"""

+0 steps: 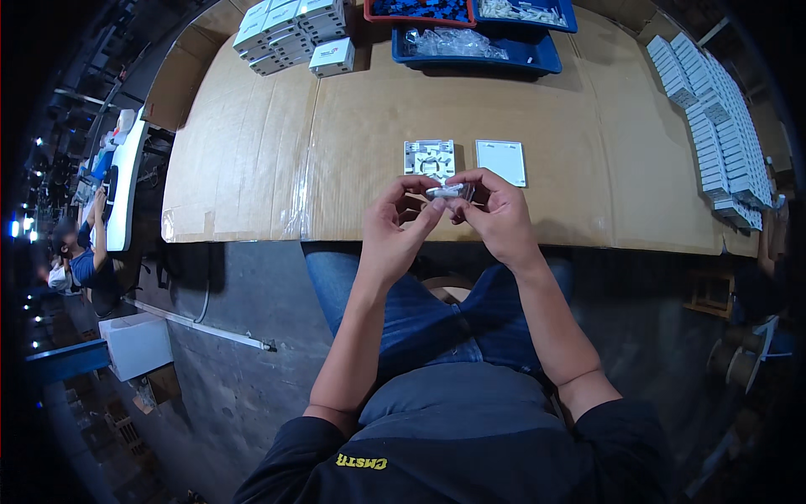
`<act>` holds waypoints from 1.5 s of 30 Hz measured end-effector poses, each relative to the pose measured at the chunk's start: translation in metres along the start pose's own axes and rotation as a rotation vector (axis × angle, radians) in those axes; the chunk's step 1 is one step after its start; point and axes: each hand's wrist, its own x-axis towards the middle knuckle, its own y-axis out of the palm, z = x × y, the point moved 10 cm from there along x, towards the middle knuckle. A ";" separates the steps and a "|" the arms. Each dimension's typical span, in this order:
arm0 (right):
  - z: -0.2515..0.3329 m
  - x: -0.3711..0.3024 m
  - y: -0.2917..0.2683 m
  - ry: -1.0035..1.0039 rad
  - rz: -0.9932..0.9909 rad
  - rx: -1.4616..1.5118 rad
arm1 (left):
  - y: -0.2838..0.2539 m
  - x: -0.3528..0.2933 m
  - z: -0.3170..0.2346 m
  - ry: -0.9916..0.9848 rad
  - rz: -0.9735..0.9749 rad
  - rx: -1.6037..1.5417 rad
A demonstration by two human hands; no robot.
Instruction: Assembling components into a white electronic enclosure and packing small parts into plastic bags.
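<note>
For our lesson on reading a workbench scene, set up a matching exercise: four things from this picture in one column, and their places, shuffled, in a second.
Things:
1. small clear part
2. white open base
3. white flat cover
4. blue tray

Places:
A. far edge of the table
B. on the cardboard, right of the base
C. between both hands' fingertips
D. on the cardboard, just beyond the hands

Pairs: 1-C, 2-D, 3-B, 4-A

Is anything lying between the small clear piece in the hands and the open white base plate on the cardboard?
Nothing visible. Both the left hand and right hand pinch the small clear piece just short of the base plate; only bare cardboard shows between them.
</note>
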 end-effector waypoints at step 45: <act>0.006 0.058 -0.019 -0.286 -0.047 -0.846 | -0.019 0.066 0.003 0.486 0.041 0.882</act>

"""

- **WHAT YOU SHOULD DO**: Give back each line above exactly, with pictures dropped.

- **ANSWER**:
+0 steps: 
`<act>` holds waypoints from 1.5 s of 30 Hz measured end-effector poses, each relative to the pose measured at the chunk's start: translation in metres along the start pose's own axes and rotation as a rotation vector (axis × angle, radians) in those axes; the chunk's step 1 is one step after its start; point and axes: each hand's wrist, its own x-axis towards the middle knuckle, its own y-axis out of the palm, z = x × y, the point moved 10 cm from there along x, towards the middle knuckle. A ";" separates the steps and a "|" the arms. Each dimension's typical span, in this order:
arm0 (right):
  - z: -0.2515..0.3329 m
  - x: -0.3711..0.3024 m
  - y: -0.2917..0.2683 m
  - ry: -1.0035..1.0039 rad
  - rz: -0.9932..0.9909 rad
  - rx: -1.4616..1.5118 rad
arm1 (left):
  - y: -0.2838..0.2539 m
  - x: -0.3528..0.2933 m
  - z: -0.3170..0.2346 m
  - ry: -0.9916..0.9848 rad
  - rz: -0.9735..0.9749 rad
  - rx: -1.6037..1.5417 rad
A demonstration by two human hands; no robot.
Instruction: Assembling components into a white electronic enclosure and packing small parts into plastic bags.
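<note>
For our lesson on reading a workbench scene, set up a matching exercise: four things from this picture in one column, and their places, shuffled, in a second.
Things:
1. small clear part
2. white open base
3. white flat cover
4. blue tray

Places:
A. far edge of the table
B. on the cardboard, right of the base
C. between both hands' fingertips
D. on the cardboard, just beyond the hands

Pairs: 1-C, 2-D, 3-B, 4-A

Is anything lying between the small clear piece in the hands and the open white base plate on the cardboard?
Nothing visible. Both the left hand and right hand pinch the small clear piece just short of the base plate; only bare cardboard shows between them.
</note>
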 end-effector waypoints at step 45: <act>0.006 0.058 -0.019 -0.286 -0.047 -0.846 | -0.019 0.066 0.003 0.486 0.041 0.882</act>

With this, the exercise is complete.